→ **THE TASK**
Repeat the entries below exactly. Begin with the first line and end with the line that contains "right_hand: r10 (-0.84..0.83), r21".

→ **DATA UNDER STUDY**
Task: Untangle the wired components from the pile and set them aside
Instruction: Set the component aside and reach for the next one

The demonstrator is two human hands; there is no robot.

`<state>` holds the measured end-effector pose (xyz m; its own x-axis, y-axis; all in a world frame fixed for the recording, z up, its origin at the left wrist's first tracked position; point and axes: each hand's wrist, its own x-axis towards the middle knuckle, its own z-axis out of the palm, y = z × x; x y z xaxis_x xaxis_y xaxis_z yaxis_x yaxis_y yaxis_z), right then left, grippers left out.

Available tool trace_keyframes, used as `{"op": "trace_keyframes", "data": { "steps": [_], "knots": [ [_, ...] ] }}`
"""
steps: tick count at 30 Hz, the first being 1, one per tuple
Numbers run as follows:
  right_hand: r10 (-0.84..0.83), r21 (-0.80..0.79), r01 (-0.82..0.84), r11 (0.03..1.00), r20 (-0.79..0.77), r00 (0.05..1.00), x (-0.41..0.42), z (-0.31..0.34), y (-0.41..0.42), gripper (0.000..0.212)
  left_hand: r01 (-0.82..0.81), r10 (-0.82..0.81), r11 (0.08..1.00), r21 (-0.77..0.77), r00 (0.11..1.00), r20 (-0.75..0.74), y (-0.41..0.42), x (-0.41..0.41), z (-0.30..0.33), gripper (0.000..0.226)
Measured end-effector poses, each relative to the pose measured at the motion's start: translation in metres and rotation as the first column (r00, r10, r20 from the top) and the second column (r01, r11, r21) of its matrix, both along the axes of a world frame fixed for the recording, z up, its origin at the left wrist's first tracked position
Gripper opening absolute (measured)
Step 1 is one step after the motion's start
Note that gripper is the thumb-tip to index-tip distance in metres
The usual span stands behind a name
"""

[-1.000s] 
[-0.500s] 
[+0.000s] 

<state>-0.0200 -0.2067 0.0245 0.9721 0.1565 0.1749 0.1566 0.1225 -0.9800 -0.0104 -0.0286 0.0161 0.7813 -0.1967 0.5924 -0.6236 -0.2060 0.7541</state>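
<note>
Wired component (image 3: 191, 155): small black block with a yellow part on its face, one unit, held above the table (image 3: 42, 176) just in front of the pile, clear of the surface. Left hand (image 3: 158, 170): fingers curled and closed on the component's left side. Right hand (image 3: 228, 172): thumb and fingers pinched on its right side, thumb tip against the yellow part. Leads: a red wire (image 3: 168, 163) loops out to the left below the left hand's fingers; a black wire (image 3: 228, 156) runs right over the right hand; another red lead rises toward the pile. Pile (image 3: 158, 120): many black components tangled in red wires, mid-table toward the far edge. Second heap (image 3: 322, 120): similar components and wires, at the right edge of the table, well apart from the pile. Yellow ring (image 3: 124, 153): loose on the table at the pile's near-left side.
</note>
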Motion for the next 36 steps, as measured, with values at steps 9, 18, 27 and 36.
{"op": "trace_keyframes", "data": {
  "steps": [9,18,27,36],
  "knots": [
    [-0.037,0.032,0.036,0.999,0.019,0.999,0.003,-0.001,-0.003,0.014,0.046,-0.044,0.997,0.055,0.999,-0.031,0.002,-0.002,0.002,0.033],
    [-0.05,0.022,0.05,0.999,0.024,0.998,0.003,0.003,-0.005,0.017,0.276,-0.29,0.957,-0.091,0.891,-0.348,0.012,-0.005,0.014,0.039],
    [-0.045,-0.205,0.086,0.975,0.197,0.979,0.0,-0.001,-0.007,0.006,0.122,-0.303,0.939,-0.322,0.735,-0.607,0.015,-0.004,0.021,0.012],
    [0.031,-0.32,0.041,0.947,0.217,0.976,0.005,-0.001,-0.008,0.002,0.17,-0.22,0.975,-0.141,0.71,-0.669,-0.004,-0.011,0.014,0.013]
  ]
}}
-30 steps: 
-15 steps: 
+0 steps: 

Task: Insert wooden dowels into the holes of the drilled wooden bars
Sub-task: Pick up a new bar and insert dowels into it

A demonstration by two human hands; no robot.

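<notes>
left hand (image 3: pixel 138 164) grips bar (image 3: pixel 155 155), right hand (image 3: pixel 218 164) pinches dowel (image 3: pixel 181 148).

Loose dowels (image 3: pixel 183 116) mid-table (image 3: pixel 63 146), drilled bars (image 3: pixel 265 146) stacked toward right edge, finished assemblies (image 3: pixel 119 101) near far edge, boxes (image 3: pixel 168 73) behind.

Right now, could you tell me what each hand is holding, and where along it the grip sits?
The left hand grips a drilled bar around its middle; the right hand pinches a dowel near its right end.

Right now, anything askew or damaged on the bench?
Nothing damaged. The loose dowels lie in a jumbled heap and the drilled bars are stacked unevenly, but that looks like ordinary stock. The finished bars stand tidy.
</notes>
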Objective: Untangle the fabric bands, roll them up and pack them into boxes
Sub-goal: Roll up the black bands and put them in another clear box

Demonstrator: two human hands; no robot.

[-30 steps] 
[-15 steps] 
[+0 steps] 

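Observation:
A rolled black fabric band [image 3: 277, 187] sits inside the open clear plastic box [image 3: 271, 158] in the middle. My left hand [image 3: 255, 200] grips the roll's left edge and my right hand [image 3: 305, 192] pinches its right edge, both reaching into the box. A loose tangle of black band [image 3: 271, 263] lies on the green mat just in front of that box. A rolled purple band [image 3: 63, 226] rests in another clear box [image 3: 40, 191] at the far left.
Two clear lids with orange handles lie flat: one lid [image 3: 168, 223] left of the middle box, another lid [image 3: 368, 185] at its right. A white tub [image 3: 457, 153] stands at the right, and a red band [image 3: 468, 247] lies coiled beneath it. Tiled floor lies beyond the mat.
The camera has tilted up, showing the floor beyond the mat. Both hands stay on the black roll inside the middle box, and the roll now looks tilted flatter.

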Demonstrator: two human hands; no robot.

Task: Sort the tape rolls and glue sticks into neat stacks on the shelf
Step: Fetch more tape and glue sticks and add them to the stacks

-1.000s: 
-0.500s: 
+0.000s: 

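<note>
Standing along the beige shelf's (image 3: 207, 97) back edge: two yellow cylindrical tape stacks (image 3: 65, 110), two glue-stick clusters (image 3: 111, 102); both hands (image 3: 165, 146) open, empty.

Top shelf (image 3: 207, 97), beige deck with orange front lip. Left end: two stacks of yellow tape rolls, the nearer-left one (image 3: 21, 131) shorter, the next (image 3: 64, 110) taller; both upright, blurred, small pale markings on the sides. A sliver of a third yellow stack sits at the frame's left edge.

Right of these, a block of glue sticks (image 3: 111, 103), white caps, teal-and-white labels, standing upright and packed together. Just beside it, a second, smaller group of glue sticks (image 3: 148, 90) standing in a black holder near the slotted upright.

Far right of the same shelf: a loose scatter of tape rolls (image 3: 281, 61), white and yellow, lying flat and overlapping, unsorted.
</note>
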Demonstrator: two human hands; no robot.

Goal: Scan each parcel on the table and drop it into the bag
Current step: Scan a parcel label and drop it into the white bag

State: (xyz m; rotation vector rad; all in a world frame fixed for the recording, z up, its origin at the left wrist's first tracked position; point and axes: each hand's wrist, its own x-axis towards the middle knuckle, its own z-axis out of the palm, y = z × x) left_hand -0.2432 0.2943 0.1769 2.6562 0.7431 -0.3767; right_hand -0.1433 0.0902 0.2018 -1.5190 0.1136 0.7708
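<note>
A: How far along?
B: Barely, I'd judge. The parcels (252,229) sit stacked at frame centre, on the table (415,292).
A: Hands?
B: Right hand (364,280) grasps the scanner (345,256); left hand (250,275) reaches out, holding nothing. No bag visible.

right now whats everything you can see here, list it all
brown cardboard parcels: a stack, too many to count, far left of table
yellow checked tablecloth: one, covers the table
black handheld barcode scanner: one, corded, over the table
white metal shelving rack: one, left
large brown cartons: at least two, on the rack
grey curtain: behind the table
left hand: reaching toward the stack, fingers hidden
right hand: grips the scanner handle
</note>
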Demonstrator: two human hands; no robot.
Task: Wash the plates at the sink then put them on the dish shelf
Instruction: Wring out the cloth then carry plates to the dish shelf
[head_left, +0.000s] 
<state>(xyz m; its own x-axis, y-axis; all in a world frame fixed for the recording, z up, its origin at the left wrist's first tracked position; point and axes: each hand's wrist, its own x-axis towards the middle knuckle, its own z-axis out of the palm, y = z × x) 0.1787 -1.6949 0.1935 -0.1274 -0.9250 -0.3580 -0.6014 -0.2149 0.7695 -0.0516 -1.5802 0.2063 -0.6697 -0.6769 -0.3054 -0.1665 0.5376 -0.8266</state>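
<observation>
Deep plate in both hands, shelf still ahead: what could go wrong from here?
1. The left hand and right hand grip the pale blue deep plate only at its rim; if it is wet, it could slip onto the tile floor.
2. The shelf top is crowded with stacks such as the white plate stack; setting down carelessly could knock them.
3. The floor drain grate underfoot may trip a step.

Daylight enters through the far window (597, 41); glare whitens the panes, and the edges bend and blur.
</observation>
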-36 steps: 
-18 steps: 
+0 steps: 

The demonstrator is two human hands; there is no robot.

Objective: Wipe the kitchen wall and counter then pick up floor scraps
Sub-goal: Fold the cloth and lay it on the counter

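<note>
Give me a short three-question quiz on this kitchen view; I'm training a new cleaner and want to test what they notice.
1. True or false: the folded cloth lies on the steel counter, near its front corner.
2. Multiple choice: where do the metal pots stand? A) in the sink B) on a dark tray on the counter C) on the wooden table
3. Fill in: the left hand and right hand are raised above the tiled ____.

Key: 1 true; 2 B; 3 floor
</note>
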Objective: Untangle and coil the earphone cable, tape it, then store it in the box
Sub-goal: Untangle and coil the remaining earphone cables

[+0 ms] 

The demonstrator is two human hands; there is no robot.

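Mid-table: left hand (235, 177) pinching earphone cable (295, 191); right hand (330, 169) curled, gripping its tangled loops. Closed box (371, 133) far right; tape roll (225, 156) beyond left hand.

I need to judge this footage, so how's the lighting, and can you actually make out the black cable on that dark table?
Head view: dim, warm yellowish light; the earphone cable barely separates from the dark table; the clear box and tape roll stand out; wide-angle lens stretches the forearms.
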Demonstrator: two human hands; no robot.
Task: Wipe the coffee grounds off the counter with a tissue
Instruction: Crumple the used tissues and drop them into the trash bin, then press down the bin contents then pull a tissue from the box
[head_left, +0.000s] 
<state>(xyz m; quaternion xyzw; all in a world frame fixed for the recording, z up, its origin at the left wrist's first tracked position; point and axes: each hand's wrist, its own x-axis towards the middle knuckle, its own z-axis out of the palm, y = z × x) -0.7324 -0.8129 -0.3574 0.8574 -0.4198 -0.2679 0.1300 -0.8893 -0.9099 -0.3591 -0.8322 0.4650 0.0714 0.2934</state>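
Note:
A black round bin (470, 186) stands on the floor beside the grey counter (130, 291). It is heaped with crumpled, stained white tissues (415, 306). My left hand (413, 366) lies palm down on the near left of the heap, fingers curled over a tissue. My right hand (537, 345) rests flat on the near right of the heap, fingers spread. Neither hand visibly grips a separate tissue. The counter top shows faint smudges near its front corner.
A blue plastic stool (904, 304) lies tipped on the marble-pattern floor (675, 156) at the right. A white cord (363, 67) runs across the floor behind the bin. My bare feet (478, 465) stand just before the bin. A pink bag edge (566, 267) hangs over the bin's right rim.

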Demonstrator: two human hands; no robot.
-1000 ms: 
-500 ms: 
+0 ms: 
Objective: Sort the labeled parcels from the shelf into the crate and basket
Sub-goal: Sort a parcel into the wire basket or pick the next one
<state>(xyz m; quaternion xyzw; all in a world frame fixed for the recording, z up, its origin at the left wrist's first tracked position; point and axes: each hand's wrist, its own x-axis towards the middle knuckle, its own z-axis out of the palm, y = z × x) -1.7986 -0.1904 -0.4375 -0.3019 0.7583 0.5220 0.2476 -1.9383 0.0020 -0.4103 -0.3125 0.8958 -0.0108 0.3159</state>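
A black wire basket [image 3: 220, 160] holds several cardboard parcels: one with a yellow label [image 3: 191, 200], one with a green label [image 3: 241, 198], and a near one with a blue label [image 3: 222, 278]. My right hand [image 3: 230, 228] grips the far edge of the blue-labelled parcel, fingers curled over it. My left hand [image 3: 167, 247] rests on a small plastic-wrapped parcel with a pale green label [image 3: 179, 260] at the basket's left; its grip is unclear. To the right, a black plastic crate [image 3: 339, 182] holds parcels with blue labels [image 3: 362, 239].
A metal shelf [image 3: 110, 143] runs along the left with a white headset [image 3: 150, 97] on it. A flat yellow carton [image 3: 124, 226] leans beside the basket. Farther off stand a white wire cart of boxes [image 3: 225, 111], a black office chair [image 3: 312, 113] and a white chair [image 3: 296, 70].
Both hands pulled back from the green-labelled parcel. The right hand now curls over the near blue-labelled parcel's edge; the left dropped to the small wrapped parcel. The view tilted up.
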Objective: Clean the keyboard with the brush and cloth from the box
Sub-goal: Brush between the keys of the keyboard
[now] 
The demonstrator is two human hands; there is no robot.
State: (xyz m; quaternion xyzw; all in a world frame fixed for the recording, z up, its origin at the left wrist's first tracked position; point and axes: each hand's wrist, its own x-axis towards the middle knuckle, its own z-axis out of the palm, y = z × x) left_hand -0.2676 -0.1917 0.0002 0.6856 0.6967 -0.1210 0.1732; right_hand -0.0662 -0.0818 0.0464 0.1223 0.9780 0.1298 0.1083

→ **TASK RESULT**
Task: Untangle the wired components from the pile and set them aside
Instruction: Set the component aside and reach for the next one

The demonstrator is two human hands; there is no robot.

`<state>` holds the measured end-effector pose (xyz m; its own x-axis, y-axis; all in a world frame fixed for the recording, z up, its origin at the left wrist's first tracked position; point and axes: each hand's wrist, its own x-axis towards the middle knuckle, its own z-axis out of the palm, y = z × x; x y z xaxis_x xaxis_y xaxis_z yaxis_x yaxis_y yaxis_z), right then left, grippers left out.

Available tool trace_keyframes, used as `{"op": "trace_keyframes", "data": { "steps": [_], "knots": [ [_, ...] ] }}`
"""
steps: tick count at 30 Hz, the first being 1, one per tuple
Numbers run as follows:
  right_hand: r10 (-0.84..0.83), r21 (-0.80..0.79), r01 (-0.82..0.84), r11 (0.03..1.00), r20 (-0.79..0.77), r00 (0.05..1.00), x (-0.41..0.42), z (-0.31..0.34), y (-0.41..0.42), gripper (0.000..0.212)

The work on this exercise has been finished.